Exercise details - Every entry, from the first line to the last, should be output exactly.

[[ Extracted information, beginning ]]

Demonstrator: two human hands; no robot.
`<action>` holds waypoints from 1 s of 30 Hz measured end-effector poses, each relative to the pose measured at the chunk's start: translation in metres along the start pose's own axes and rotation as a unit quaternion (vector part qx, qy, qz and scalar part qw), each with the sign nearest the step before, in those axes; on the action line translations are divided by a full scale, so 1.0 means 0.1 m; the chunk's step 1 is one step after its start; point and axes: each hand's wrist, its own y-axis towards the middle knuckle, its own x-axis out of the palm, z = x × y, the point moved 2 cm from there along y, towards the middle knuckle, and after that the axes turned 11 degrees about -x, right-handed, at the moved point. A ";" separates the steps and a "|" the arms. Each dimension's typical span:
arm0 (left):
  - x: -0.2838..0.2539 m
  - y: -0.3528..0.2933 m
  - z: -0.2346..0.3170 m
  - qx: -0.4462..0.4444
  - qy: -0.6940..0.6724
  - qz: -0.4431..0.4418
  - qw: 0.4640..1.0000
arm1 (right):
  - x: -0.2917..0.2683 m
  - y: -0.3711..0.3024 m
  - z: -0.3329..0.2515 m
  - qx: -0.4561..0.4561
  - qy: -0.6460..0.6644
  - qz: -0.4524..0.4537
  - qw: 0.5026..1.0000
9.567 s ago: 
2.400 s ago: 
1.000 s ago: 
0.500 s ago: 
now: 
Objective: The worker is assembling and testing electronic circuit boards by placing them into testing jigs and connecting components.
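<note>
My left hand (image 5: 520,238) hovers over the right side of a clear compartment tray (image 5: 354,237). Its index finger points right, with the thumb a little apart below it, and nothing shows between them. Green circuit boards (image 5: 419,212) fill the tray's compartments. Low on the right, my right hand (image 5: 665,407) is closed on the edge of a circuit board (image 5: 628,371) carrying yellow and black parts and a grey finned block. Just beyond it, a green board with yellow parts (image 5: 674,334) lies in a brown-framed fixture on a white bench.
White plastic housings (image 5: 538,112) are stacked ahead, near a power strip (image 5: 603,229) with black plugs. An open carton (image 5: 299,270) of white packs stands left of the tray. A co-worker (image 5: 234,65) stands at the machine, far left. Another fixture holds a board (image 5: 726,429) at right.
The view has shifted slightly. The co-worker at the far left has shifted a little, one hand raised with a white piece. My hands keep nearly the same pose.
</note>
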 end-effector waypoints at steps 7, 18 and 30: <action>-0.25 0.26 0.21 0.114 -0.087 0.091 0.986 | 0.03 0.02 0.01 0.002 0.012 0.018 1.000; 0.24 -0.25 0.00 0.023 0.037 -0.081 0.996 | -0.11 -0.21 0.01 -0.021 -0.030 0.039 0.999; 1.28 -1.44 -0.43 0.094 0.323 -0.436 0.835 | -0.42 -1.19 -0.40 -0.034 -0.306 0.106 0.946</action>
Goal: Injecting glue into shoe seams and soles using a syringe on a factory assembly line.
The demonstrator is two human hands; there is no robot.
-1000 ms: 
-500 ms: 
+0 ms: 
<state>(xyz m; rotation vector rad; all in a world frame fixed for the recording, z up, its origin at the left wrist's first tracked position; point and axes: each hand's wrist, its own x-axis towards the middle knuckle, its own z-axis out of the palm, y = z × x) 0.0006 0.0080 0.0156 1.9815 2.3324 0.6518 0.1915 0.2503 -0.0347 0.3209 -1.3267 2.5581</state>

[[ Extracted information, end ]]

Task solution -
Demonstrator: two human hands; no robot.
`<action>` holds waypoints from 1 s of 30 Hz measured end-effector poses, each relative to the pose measured at the chunk's start: translation in metres along the start pose's own axes and rotation as a unit quaternion (vector part qx, qy, qz and scalar part qw), each with the sign nearest the step before, in those axes; on the action line translations are divided by a full scale, so 1.0 means 0.1 m; the chunk's step 1 is one step after its start; point and axes: each hand's wrist, its own y-axis towards the middle knuckle, its own x-axis out of the palm, z = x × y, the point moved 2 cm from there along y, towards the middle knuckle, and after that the axes turned 11 degrees about -x, right-handed, at the moved point. A ";" separates the steps and a "|" the arms. Each dimension's typical span:
arm0 (left):
  - x: -0.2838..0.2539 m
  - y: -0.3528..0.2933 m
  - z: -0.2346..0.3170 m
  - qx: -0.4462..0.4444
  - qy: -0.6940..0.6724
  - qz: -0.4431..0.4418
  - qw: 0.4640..1.0000
arm1 (right):
  - x: -0.2917..0.2683 m
  - y: -0.3711..0.3024 m
  - z: -0.3329..0.2515 m
  - qx: -0.4561..0.4561
  - qy: -0.6460..0.6644
  - qz: -0.4524..0.4537
  - qw: 0.5026..1.0000
9.567 s ago: 
2.400 s ago: 
1.000 s ago: 
0.500 s ago: 
now: 
Objective: The worker is assembling and testing electronic circuit boards by placing them into testing jigs and connecting components.
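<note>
My left hand (image 5: 520,238) hovers over the right side of a clear compartment tray (image 5: 354,237). Its index finger points right, with the thumb a little apart below it, and nothing shows between them. Green circuit boards (image 5: 419,212) fill the tray's compartments. Low on the right, my right hand (image 5: 665,407) is closed on the edge of a circuit board (image 5: 628,371) carrying yellow and black parts and a grey finned block. Just beyond it, a green board with yellow parts (image 5: 674,334) lies in a brown-framed fixture on a white bench.
White plastic housings (image 5: 538,112) are stacked ahead, near a power strip (image 5: 603,229) with black plugs. An open carton (image 5: 299,270) of white packs stands left of the tray. A co-worker (image 5: 234,65) stands at the machine, far left. Another fixture holds a board (image 5: 726,429) at right.
The view has shifted slightly. The co-worker at the far left has shifted a little, one hand raised with a white piece. My hands keep nearly the same pose.
</note>
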 end-effector waypoints at steps 7, 18 and 30: <action>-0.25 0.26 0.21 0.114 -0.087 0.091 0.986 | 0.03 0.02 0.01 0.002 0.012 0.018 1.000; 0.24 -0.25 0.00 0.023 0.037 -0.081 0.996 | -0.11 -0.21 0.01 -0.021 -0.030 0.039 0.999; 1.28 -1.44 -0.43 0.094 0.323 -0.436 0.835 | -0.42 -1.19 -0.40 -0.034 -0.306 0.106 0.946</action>
Goal: Injecting glue into shoe seams and soles using a syringe on a factory assembly line.
The demonstrator is two human hands; there is no robot.
-1000 ms: 
-500 ms: 
+0 ms: 
<state>(xyz m; rotation vector rad; all in a world frame fixed for the recording, z up, its origin at the left wrist's first tracked position; point and axes: each hand's wrist, its own x-axis towards the middle knuckle, its own z-axis out of the palm, y = z × x) 0.0006 0.0080 0.0156 1.9815 2.3324 0.6518 0.1915 0.2503 -0.0347 0.3209 -1.3267 2.5581</state>

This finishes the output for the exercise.